• **WHAT THIS TASK INVOLVES**
Using the material that follows, output exactly the lines from the one containing "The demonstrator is" through the one containing "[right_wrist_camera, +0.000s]", with both ends kept.

• **DATASET ENTRIES**
====================

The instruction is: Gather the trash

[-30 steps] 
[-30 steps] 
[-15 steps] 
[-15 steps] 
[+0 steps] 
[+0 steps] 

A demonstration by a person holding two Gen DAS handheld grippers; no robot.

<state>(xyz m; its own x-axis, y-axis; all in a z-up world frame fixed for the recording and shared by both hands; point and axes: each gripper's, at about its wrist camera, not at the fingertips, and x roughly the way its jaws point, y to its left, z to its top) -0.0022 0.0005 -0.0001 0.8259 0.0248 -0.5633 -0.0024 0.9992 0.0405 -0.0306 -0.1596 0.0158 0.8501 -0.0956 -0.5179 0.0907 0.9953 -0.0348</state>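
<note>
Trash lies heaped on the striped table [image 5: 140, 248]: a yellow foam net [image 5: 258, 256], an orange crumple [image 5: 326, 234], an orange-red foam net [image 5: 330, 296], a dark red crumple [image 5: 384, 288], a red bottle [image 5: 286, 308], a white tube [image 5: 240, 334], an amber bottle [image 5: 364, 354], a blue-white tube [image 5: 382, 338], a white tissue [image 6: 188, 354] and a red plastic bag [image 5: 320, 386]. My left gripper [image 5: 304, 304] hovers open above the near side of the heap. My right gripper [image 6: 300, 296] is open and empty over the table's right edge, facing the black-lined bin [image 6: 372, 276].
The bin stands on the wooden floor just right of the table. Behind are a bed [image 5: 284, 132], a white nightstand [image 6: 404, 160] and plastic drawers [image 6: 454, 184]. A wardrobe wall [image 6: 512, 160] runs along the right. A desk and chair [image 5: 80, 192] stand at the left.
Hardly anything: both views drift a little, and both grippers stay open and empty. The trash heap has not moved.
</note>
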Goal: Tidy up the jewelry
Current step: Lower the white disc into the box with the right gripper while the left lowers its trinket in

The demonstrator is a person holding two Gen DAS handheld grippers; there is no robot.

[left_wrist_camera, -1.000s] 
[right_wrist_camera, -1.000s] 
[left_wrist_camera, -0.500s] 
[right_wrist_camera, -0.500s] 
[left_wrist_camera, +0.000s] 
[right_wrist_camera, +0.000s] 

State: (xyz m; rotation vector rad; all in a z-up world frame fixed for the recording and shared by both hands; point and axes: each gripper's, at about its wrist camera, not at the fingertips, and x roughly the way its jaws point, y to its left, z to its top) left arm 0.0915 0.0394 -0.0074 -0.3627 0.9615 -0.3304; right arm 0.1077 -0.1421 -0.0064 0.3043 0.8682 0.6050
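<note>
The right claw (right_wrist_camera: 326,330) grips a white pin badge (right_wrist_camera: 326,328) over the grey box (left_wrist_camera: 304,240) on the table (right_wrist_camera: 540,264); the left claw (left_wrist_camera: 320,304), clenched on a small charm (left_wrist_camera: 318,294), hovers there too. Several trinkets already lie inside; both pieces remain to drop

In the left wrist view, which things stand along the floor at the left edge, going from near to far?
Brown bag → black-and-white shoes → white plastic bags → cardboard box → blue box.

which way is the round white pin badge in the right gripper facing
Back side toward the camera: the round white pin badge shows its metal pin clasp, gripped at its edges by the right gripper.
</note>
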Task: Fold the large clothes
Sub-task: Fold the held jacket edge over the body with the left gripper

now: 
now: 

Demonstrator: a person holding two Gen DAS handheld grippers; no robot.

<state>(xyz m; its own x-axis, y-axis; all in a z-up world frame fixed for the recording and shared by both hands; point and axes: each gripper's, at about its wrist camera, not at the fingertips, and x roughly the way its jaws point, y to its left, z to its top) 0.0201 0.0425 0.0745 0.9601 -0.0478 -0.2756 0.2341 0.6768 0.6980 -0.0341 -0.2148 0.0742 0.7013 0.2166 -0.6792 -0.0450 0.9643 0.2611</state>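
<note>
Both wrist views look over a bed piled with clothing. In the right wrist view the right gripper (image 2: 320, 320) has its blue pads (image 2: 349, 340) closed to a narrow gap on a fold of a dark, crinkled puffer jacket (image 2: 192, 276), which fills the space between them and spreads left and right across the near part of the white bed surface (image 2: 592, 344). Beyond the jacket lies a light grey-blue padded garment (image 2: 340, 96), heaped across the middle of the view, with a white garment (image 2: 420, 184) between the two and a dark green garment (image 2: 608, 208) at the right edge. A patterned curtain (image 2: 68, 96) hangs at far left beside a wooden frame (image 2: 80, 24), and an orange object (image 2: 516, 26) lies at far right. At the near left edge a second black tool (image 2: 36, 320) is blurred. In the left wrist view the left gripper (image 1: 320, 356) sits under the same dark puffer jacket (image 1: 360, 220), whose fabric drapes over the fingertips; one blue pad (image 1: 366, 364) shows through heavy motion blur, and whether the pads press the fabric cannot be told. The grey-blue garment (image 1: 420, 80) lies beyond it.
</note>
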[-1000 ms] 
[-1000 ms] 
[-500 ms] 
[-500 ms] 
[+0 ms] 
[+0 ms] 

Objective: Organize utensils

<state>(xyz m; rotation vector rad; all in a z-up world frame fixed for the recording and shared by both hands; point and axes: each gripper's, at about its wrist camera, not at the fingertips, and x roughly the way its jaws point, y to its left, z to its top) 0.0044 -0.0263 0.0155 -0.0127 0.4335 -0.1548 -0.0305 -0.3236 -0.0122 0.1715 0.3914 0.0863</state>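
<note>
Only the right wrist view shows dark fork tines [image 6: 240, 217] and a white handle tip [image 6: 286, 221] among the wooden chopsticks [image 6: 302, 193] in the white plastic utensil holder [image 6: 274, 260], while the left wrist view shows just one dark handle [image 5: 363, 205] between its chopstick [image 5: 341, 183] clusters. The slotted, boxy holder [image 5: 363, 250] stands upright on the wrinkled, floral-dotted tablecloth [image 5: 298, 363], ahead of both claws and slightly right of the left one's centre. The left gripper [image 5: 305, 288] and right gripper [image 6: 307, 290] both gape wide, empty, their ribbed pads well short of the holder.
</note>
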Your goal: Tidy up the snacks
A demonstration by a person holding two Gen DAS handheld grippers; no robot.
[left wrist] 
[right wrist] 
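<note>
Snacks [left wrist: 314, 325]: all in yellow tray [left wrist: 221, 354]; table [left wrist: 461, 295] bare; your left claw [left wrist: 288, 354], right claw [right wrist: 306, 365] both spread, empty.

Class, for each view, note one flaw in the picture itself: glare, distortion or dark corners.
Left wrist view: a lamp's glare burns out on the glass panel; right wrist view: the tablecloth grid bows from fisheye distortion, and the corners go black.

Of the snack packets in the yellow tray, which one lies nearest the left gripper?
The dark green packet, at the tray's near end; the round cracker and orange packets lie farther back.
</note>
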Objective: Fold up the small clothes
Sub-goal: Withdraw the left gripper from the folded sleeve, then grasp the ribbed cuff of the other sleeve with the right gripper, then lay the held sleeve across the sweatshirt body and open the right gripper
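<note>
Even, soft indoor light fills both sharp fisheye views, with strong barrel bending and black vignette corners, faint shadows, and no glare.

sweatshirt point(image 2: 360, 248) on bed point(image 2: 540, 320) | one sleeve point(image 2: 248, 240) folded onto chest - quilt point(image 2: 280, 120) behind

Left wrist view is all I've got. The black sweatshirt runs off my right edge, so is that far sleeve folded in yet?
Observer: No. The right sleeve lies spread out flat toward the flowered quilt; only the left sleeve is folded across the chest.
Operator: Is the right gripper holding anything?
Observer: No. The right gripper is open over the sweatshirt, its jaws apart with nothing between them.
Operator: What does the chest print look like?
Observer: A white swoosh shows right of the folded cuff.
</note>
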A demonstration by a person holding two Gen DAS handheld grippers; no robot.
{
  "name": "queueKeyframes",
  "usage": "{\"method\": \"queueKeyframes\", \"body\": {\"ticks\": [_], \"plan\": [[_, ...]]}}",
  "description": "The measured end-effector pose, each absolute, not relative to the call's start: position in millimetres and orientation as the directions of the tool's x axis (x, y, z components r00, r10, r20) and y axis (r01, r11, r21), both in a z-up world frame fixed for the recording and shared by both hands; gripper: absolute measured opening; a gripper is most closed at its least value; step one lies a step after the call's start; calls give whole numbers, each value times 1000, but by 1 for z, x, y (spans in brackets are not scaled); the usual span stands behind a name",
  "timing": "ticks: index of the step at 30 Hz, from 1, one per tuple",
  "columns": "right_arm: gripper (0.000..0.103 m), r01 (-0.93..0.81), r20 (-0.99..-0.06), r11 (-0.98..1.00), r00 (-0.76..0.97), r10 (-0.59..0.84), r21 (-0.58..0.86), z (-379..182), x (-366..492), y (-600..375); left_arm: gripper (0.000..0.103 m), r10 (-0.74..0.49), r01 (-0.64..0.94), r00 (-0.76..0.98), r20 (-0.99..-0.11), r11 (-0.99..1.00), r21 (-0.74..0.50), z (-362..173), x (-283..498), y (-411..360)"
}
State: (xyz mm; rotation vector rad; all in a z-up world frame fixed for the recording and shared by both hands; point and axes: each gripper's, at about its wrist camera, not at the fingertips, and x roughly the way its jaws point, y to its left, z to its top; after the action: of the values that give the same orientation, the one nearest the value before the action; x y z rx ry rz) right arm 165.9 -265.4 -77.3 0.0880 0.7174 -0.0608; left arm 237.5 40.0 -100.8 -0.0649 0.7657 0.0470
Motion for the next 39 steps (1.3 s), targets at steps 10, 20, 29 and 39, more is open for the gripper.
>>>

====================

• **OUTPUT FOR THIS TASK**
The demonstrator is a person holding two Gen DAS handheld grippers; there is no robot.

[left_wrist_camera, -1.000s] 
[right_wrist_camera, -1.000s] 
[left_wrist_camera, -0.500s] 
[right_wrist_camera, -0.500s] 
[left_wrist_camera, +0.000s] 
[right_wrist_camera, +0.000s] 

That is the complete output for this exercise.